Diagnosable anxiety disorders:
- General concern.
- Social anxiety.
- Separation anxiety.
- Panic disorder.
- Obsessive-compulsive disorder.
Through meditation, we learn to understand the deceptive nature of anxiety and recognize provoking thoughts. From this state, you can find ways to bypass mental patterns, avoiding falling back into the trap of anxiety. Consistent meditation practice reprograms your perception of reality and improves your ability to regulate your emotions.
How does meditation work with anxiety? Through meditation, we become familiar with anxiety-provoking thoughts and storylines. We learn to see them, analyze them, and let them go. In doing so, you learn two important things: thoughts do not define us, and thoughts are not real. From this new perspective, you can change the way you relate to anxiety, distinguishing between what is an irrational cause and what is true. If you begin practicing authentic meditations, proven over thousands of years, stability in the perception of reality is manifested and the very ground for anxiety disappears.
Brain scans of meditators have shown an increase in the thickness of parts of the brain that are responsible for attention and processing sensory information. Moreover, the increase in gray matter was more pronounced in elderly practitioners than in young people who do not meditate. This fact particularly interested scientists, because these parts of the cerebral cortex usually thin with age.
Meditation causes physical changes in the brain through neuroplasticity - the brain's ability to constantly change. Life forces the brain to constantly make new neural connections, so neurons (nerve cells) actively adapt to respond to changes in the environment.
The way you think and feel changes the neural structures and shape of your brain. Studies have shown that it only takes eight weeks of practice to change the shape and increase gray matter. This type of tissue is important in areas responsible for muscle control, sensory perception, emotions, memory, decision making and self-control.
Meditation can relax and calm your emotions for a short time. But it can also permanently change your brain if you approach the practice as a form of mindfulness training.
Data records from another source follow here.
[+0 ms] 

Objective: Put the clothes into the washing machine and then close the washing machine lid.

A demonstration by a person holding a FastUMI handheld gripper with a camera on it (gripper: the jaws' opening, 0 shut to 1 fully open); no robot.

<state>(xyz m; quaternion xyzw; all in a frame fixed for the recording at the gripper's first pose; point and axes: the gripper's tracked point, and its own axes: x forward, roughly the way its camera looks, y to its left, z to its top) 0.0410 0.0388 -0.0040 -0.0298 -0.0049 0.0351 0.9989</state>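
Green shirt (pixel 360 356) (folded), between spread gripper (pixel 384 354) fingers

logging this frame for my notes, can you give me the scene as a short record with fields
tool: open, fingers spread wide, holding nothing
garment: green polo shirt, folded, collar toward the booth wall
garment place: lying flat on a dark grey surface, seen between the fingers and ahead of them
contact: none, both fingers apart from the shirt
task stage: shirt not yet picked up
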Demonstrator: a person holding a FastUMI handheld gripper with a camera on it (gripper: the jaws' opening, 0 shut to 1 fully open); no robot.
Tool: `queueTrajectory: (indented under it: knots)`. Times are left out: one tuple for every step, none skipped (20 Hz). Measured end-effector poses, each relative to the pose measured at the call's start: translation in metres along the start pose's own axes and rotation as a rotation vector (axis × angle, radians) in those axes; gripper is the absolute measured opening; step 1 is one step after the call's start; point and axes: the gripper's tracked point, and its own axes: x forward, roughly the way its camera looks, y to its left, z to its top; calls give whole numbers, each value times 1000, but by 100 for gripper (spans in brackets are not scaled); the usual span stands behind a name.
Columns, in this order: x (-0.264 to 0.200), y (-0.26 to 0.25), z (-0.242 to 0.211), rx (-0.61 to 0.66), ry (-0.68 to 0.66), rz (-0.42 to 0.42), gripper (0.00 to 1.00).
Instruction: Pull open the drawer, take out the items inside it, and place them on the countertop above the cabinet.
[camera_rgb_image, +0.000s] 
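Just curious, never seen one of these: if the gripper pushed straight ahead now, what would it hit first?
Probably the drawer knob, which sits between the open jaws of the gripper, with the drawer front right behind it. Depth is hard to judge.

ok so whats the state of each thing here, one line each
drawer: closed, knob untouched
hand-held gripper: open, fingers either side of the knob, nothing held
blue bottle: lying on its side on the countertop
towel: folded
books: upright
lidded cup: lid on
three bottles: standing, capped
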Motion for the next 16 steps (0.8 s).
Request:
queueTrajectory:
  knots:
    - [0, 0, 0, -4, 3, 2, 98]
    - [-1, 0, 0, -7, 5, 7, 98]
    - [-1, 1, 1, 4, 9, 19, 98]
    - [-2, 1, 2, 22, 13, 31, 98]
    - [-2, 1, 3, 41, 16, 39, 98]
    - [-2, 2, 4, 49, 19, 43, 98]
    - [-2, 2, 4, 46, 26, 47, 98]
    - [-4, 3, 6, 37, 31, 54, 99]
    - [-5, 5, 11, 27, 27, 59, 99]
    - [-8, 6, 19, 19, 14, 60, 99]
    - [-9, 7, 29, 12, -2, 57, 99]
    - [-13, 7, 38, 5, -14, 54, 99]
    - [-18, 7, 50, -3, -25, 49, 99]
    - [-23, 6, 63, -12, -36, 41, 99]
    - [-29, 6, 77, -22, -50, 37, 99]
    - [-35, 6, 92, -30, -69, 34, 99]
Different teachers can explain all the different types of meditation, but you'll have to find your own. Science proves that if you make regular efforts to reprogram yourself, it will definitely work and improve not only the quality of your brain, but also change your worldview. The world of thought with which meditation works, it turns out, directly affects both your daily well-being and the events of your future. As we know, what you think about today becomes your tomorrow. Hygiene of thought conditions the future of developed humanity. Please keep your thoughts in a clean place.